◆ Work instructions ◆
Everything from the line containing "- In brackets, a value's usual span" to the last line of the listing below should be restated exactly, both ends included, with nothing added and the pictures omitted.

□ □ □ □

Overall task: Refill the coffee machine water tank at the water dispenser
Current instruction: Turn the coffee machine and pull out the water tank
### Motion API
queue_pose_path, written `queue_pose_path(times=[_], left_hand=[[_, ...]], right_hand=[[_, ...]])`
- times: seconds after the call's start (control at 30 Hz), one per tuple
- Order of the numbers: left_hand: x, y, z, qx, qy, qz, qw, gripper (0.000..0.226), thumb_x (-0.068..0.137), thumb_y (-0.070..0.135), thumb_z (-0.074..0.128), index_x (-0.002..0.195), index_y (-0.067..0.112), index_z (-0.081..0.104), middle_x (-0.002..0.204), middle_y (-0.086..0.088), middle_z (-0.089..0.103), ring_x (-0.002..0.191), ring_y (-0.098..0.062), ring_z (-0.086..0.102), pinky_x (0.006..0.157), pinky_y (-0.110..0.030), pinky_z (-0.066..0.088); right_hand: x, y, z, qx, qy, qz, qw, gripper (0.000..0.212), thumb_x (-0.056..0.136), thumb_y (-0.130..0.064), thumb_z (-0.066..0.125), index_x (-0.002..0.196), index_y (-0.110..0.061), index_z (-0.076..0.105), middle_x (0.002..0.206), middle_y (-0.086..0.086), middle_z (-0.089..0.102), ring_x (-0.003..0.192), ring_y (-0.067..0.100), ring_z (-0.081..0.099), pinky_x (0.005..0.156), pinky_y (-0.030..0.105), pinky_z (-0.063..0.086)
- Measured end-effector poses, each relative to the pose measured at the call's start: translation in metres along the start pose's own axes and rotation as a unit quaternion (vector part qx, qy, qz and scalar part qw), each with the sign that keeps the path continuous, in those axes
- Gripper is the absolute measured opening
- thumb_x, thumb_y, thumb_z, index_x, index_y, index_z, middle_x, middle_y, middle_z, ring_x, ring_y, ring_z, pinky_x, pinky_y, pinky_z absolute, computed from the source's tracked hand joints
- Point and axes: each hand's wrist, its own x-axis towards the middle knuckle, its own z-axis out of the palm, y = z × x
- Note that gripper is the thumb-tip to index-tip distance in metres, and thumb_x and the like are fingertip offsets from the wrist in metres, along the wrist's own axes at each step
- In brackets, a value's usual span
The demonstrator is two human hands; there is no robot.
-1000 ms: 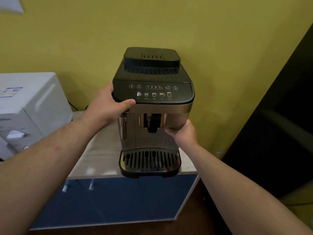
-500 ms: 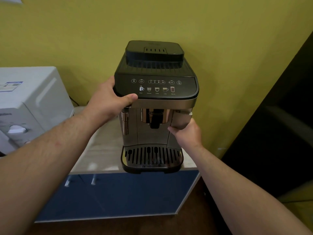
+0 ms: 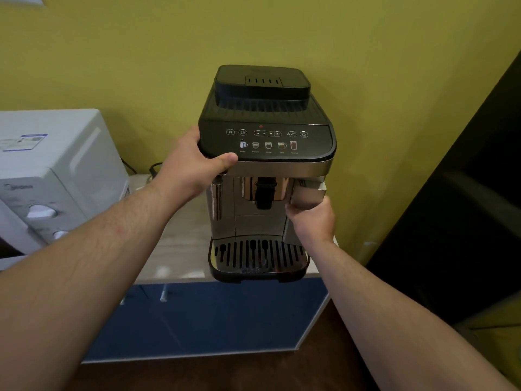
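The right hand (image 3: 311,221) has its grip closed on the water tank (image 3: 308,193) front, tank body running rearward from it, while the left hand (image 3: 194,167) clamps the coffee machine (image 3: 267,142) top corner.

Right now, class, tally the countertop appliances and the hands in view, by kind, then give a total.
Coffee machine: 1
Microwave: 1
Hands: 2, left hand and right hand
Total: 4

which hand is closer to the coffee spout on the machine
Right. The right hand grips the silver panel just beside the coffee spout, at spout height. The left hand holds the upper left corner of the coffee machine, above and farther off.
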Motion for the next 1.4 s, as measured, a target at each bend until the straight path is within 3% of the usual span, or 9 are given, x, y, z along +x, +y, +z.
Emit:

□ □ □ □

◆ Answer for the task ◆
- In brackets, a value's usual span
The demonstrator is two human hands; there is no robot.
-1000 ms: 
-500 ms: 
+0 ms: 
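The right hand (image 3: 311,221) has its grip closed on the water tank (image 3: 308,193) front, tank body running rearward from it, while the left hand (image 3: 194,167) clamps the coffee machine (image 3: 267,142) top corner.

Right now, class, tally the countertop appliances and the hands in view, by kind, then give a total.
Coffee machine: 1
Microwave: 1
Hands: 2, left hand and right hand
Total: 4

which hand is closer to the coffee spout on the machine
Right. The right hand grips the silver panel just beside the coffee spout, at spout height. The left hand holds the upper left corner of the coffee machine, above and farther off.
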Motion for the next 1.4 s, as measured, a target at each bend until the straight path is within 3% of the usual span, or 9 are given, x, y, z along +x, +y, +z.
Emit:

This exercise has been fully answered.